Thank you for clarifying ‘RcFun’. After working with your code for a bit, the problem definitely seems to be the ‘(Vg-V)’ term. The only way I am able to get a decent fit without complex parameters is to use ‘lsqcurvefit’ and constraining ‘V’ to not be greater than zero, but then ‘nlparci’ wouldn't calculate confidence intervals on the parameter estimates. [I was able to get a good fit with ‘nlinfit’ by redefining that term to ‘abs(Vg-V)’, but that changed your function.] With ‘lsqcurvefit’, your ‘options’ statement and structure remains the same, although I increased ‘MaxIter’ and ‘MaxFunEvals’ in mine for diagnostic purposes.
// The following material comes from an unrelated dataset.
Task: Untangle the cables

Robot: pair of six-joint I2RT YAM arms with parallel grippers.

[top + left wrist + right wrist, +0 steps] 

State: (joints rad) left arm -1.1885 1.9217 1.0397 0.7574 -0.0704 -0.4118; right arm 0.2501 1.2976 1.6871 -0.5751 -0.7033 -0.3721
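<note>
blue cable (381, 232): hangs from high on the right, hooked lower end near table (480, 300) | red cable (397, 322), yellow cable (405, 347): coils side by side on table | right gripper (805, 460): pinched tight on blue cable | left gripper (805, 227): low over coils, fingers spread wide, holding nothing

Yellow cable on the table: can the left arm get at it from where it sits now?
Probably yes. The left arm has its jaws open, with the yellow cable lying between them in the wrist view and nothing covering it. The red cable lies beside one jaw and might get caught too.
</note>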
I also made ‘RcFun’ a single-line anonymous function for convenience:
RcFun = @(a,Vg) 1./(1./(a(1).*(Vg-a(2)).^(a(3)+1)) + a(4));
Lobnd = [];
Upbnd = ones(4,1)*realmax;
Upbnd(2) = 0; % Constrain ‘V’ to not be greater than zero
[beta,resnrm,resid,xitflg,outpt,lmda,J] = lsqcurvefit(RcFun,x0,Vg,Id,Lobnd,Upbnd,options); % NOTE: ‘Answers’ wrapped this line
and got an acceptable fit with these parameters:
K = 35.6744e-012
V = -32.7518e-003
b = 1.1302e+000
R = 145.7789e-003
The norm of the residuals was 5.2916E-015. I'm not certain what you're doing or what data you're modeling, so I can't interpret these or their validity.
In spite of the decent fit, the residuals had a definite oscillating trend.